• REQUIRED WORK: Within the material below, locate the line with "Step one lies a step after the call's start" and the line with "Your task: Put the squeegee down", then return those two lines and all lines between them, exactly as written.

• PROVIDED DATA:
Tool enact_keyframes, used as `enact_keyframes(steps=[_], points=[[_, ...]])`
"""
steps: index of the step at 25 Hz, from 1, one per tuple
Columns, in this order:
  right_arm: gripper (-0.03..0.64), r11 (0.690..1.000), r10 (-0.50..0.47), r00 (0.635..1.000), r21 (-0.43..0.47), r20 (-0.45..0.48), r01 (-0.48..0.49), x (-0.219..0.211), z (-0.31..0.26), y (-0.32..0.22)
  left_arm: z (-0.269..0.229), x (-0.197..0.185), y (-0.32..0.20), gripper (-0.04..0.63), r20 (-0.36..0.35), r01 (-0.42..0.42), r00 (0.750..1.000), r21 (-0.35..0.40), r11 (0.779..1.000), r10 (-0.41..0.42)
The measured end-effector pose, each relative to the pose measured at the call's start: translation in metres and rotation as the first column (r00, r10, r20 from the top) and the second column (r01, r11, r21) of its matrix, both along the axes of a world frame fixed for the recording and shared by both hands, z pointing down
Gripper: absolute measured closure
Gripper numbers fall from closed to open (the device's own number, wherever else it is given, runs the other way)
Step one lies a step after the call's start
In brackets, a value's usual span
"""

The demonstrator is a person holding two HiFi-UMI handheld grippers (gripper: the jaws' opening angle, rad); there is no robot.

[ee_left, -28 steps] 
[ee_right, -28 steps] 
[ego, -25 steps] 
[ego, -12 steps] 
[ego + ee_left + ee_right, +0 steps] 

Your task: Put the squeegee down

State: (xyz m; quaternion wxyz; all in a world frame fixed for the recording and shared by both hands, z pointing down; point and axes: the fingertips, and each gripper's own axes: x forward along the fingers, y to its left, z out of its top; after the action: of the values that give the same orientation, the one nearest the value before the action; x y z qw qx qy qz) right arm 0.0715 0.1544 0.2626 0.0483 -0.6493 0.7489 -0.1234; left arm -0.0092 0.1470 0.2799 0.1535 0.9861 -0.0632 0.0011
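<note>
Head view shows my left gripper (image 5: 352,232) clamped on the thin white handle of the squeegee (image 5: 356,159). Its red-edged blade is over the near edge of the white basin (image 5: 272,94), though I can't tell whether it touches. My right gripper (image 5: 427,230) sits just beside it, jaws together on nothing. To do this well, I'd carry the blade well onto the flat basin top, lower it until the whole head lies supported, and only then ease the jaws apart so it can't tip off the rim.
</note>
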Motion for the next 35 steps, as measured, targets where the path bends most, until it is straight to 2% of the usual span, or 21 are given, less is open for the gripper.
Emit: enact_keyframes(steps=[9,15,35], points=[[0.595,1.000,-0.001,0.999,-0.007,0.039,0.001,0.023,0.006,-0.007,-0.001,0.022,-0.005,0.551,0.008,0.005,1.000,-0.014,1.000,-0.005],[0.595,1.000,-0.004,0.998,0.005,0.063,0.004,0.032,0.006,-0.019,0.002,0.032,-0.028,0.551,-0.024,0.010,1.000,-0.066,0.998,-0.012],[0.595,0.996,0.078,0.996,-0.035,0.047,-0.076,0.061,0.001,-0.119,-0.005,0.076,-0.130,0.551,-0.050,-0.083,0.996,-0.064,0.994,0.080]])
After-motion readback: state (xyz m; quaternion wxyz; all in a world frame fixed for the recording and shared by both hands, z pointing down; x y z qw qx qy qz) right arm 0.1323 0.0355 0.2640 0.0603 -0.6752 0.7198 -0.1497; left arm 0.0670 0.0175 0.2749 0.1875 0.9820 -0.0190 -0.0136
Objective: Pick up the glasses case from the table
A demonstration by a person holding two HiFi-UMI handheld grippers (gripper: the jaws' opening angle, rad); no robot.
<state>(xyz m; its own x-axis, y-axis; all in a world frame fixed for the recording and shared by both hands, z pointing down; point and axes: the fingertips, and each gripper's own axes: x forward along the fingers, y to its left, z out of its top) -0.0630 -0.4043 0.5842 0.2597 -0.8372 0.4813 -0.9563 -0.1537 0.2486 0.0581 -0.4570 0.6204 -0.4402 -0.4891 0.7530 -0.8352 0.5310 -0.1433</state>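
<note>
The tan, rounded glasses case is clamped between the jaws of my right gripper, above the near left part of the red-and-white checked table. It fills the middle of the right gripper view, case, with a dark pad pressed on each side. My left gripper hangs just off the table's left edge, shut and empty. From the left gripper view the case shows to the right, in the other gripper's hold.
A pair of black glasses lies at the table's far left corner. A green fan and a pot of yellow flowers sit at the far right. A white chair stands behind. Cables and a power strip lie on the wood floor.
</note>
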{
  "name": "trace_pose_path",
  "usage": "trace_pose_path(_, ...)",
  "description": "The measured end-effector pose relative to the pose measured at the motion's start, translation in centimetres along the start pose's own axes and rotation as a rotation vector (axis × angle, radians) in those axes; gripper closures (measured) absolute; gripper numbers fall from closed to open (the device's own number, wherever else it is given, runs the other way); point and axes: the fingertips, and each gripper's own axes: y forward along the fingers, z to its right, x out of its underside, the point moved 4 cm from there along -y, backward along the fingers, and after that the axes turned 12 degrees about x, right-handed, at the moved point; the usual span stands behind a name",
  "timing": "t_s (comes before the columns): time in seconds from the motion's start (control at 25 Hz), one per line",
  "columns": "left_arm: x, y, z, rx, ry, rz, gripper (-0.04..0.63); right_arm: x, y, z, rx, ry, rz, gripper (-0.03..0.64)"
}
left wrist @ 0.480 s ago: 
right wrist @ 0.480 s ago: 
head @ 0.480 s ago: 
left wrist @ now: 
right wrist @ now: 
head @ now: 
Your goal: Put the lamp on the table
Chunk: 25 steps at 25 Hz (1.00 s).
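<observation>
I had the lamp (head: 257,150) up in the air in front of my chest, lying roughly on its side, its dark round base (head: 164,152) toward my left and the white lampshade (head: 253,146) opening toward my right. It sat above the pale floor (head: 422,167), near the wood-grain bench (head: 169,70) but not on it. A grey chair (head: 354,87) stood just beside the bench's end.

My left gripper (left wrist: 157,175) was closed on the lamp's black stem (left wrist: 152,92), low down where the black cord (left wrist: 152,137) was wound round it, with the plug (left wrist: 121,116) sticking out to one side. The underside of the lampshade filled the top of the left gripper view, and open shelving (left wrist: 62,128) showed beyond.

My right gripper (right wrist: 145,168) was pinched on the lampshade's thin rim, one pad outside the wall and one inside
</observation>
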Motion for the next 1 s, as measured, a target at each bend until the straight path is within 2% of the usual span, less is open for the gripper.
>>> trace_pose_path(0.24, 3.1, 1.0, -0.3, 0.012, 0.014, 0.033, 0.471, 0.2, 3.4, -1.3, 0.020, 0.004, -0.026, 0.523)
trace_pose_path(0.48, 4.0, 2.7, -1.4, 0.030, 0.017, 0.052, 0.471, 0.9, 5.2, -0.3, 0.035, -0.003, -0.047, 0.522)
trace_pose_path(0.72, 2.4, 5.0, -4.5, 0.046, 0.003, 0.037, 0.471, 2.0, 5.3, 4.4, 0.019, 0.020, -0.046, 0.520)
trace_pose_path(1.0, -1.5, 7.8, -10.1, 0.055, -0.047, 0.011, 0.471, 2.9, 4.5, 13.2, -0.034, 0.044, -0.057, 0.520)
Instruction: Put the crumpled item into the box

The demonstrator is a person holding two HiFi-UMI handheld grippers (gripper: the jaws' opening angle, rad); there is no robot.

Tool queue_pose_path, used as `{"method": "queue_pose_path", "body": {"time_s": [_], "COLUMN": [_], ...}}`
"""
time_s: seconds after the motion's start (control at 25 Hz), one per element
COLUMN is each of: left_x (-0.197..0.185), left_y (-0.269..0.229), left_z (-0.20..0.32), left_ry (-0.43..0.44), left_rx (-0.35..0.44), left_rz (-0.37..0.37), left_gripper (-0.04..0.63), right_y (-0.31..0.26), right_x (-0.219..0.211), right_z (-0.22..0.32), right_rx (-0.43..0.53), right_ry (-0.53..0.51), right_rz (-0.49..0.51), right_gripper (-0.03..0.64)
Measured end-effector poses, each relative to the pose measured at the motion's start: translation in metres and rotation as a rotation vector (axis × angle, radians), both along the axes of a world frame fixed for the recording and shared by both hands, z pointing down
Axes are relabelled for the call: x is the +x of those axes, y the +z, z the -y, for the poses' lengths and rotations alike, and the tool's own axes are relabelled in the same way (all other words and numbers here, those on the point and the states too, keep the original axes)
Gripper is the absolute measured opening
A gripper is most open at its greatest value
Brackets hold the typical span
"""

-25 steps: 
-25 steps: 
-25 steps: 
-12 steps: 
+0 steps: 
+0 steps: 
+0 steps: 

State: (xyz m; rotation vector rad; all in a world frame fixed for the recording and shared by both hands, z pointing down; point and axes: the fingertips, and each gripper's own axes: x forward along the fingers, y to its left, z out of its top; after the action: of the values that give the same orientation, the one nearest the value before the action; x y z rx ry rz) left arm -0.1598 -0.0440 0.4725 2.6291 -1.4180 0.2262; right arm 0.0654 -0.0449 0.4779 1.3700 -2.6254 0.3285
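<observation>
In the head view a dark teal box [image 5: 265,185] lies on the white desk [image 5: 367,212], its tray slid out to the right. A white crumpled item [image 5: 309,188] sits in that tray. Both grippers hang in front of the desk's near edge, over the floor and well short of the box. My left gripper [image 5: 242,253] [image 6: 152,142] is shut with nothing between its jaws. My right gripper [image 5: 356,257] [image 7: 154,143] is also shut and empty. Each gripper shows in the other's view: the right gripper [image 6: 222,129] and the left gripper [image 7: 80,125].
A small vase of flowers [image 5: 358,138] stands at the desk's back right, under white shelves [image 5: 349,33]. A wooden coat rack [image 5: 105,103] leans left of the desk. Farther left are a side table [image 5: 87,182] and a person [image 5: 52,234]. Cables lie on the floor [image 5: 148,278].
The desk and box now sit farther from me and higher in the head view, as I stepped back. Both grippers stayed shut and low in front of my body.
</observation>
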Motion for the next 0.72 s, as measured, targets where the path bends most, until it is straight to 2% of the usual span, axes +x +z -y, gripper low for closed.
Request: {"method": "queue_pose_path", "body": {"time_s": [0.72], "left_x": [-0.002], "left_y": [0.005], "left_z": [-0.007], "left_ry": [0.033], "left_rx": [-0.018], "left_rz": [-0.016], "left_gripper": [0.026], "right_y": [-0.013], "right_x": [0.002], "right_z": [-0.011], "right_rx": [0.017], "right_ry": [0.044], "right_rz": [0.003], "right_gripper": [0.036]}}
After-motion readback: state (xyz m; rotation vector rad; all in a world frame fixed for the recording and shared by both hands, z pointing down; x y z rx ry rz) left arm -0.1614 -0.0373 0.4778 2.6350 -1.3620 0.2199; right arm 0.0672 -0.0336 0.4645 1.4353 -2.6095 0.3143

• YOUR SOLUTION:
Step one lies a step after the call's start
In brackets, a value's usual span
"""

The demonstrator is a person holding two HiFi-UMI handheld grippers (gripper: the jaws' opening angle, rad); there is no robot.

[ee_left, -28 steps] 
[ee_right, -28 steps] 
[ego, -25 steps] 
[ego, -12 steps] 
[ego + ee_left + ee_right, +0 steps] 

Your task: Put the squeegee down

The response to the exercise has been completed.